* Problem to solve:
From the line with "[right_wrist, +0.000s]" to the line with "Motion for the", output every line below exactly, both ends included. Skip the pictures.

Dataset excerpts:
--------------------------------

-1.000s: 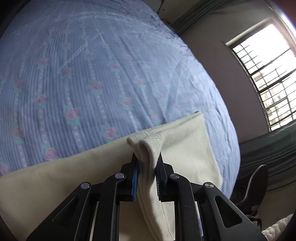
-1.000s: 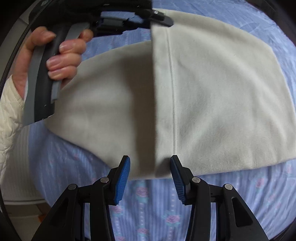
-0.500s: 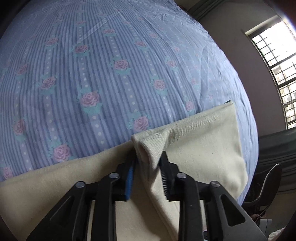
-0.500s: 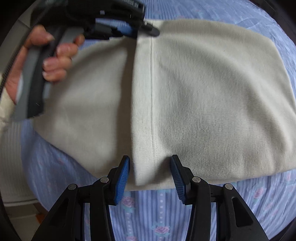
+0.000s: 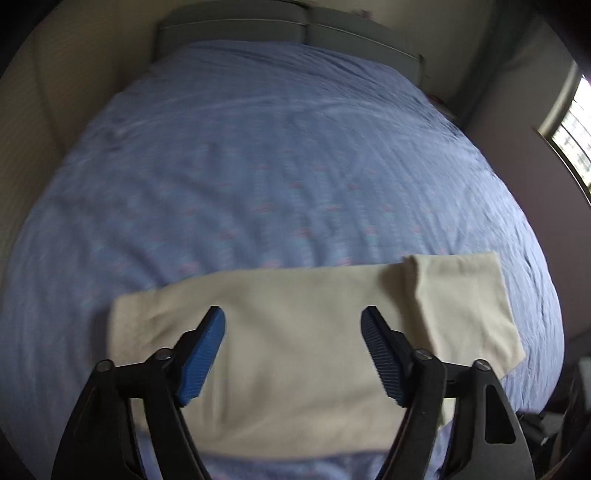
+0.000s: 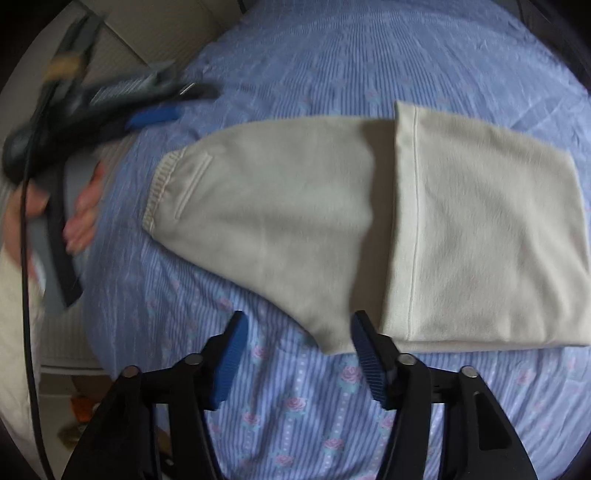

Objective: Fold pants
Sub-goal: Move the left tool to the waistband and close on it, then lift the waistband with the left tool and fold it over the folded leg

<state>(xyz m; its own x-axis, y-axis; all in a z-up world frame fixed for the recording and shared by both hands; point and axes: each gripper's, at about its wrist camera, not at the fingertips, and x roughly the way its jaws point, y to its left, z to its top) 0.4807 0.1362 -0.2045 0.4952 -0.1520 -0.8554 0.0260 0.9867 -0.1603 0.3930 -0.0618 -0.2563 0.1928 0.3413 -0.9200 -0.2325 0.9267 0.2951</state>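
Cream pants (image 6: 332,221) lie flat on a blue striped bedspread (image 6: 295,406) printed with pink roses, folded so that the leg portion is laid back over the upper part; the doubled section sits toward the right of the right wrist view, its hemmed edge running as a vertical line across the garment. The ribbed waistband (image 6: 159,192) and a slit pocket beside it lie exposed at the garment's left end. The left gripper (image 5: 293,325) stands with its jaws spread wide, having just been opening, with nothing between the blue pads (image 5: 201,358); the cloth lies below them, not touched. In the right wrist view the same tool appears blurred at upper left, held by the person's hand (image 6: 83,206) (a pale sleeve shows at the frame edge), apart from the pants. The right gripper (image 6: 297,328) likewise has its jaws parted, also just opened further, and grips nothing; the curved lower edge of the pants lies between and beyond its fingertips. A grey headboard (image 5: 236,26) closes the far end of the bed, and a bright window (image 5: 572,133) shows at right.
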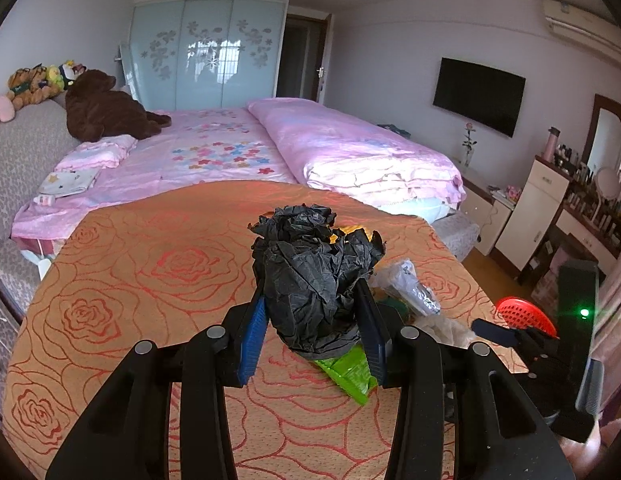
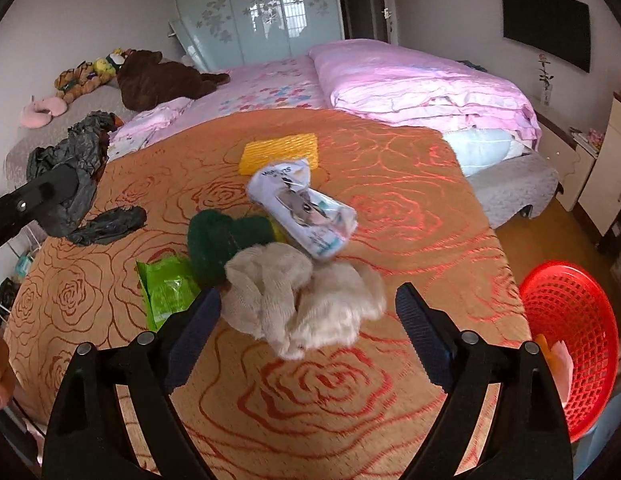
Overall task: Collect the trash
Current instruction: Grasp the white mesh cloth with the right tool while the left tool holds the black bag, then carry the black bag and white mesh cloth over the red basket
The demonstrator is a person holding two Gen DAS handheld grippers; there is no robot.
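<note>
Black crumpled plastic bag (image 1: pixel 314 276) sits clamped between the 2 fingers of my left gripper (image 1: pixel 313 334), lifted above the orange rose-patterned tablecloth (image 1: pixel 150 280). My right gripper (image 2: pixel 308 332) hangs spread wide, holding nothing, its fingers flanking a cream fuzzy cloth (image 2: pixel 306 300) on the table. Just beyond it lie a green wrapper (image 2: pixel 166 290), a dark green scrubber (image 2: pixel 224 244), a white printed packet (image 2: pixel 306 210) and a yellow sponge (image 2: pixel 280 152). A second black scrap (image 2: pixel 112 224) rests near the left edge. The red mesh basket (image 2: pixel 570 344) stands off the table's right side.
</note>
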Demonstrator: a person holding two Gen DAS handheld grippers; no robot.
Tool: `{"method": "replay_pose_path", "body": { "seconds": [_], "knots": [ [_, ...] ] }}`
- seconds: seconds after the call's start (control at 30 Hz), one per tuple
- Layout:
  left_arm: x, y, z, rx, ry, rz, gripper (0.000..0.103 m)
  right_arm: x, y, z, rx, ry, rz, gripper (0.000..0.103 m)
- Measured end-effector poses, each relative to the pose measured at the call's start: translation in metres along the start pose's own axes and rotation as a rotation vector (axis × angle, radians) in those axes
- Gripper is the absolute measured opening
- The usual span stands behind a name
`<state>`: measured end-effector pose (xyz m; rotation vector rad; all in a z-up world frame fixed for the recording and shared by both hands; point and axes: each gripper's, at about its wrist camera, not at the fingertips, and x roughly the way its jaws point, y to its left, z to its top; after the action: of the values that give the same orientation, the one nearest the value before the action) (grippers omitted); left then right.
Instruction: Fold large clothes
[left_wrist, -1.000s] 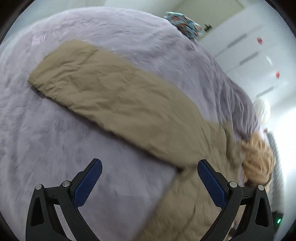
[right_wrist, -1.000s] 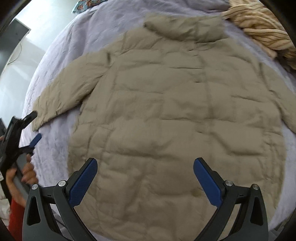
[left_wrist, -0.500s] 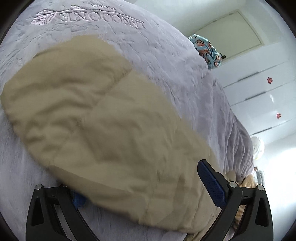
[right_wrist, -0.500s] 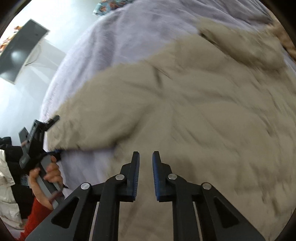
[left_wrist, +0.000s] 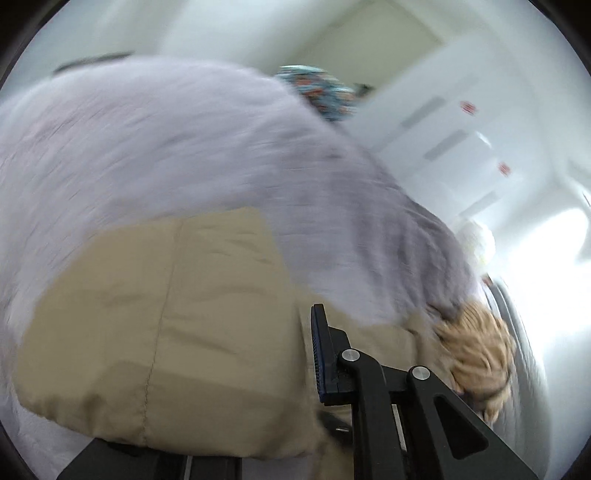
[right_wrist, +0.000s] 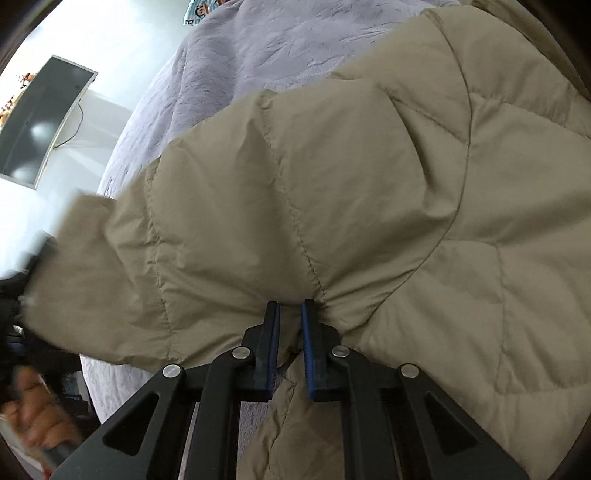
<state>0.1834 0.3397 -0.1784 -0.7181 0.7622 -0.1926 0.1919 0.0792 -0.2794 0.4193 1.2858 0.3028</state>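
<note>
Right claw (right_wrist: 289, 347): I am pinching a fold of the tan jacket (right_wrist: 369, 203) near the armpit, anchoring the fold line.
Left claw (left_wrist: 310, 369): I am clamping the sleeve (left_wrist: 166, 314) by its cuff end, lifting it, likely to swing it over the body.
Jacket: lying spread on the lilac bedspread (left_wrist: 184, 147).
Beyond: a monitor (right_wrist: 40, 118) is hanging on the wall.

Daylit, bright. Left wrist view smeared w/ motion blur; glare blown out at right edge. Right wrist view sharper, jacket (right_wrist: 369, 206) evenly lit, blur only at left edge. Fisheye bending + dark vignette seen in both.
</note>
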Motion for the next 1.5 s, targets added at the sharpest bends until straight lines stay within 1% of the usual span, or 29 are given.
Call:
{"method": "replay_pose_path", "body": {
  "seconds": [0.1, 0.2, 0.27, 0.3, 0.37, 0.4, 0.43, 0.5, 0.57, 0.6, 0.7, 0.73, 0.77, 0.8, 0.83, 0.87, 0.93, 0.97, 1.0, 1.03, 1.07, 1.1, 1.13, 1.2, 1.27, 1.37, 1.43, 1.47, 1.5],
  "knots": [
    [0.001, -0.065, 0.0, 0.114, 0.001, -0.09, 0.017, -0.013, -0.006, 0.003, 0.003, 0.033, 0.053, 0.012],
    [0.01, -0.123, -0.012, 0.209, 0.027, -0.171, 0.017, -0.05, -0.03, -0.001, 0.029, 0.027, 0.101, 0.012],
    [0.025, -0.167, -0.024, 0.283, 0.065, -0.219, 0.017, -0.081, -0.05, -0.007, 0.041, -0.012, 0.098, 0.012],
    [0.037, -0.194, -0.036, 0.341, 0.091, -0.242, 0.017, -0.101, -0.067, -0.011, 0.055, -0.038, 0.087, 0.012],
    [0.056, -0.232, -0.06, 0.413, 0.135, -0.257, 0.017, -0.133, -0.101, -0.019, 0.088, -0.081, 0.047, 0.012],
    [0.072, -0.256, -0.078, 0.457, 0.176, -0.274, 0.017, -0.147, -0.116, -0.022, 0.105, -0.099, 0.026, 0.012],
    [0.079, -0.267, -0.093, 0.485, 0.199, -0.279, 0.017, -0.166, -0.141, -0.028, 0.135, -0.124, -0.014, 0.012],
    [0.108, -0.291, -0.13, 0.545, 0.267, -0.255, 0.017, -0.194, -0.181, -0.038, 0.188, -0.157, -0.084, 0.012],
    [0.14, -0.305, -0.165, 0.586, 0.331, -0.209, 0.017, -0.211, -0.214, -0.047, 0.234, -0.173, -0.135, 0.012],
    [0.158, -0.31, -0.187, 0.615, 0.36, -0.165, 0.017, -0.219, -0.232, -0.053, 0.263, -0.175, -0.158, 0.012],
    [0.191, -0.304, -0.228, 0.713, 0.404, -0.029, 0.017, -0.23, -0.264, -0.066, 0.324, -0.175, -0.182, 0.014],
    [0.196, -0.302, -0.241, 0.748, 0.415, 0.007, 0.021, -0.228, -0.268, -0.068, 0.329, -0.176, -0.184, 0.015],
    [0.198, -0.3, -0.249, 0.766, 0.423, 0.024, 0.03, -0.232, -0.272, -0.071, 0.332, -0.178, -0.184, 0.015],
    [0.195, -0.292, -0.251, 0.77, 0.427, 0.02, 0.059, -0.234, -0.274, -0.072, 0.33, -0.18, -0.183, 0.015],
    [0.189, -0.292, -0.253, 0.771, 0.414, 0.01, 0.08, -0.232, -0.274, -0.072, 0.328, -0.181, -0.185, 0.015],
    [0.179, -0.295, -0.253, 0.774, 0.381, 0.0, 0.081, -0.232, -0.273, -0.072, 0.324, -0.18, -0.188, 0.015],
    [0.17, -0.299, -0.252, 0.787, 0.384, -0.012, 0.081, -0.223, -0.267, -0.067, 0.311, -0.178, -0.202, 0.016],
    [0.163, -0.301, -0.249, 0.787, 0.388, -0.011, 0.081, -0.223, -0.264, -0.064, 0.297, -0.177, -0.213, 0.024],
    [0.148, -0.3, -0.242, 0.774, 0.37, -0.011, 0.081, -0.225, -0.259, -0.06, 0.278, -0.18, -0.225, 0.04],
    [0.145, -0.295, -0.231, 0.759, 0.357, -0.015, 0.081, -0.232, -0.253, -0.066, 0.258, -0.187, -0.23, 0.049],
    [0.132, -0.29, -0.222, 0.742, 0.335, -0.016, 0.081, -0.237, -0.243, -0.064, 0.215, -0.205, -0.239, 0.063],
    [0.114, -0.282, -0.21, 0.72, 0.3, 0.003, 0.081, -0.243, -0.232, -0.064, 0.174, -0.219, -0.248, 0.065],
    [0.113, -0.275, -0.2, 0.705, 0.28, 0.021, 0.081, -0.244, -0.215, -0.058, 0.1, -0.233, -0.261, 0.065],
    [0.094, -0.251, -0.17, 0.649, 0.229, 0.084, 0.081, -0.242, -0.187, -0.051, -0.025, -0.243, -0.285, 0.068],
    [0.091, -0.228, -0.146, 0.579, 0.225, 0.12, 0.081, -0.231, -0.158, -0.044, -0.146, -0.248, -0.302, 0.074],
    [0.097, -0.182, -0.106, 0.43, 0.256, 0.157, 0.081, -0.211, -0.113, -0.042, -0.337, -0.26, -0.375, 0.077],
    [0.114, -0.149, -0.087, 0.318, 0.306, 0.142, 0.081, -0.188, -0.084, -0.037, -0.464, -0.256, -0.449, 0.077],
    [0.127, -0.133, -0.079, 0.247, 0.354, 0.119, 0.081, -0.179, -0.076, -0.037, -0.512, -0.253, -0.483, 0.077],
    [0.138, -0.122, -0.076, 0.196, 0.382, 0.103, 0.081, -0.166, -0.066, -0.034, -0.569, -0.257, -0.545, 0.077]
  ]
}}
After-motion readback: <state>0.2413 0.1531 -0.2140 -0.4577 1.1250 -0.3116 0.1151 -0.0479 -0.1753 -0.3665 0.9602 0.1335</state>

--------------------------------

* Exercise solution:
[right_wrist, +0.000s] 
<state>0.1834 0.3397 -0.1784 -0.7181 0.7622 -0.1926 0.1919 0.0792 -0.2794 0.4193 1.2858 0.3028</state>
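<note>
Right claw (right_wrist: 289, 347): I am pinching a fold of the tan jacket (right_wrist: 369, 203) near the armpit, anchoring the fold line.
Left claw (left_wrist: 310, 369): I am clamping the sleeve (left_wrist: 166, 314) by its cuff end, lifting it, likely to swing it over the body.
Jacket: lying spread on the lilac bedspread (left_wrist: 184, 147).
Beyond: a monitor (right_wrist: 40, 118) is hanging on the wall.

Daylit, bright. Left wrist view smeared w/ motion blur; glare blown out at right edge. Right wrist view sharper, jacket (right_wrist: 369, 206) evenly lit, blur only at left edge. Fisheye bending + dark vignette seen in both.
</note>
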Motion for the next 1.5 s, targets added at the sharpest bends until straight lines stay within 1% of the usual span, or 29 are given.

The exercise was worked through completely.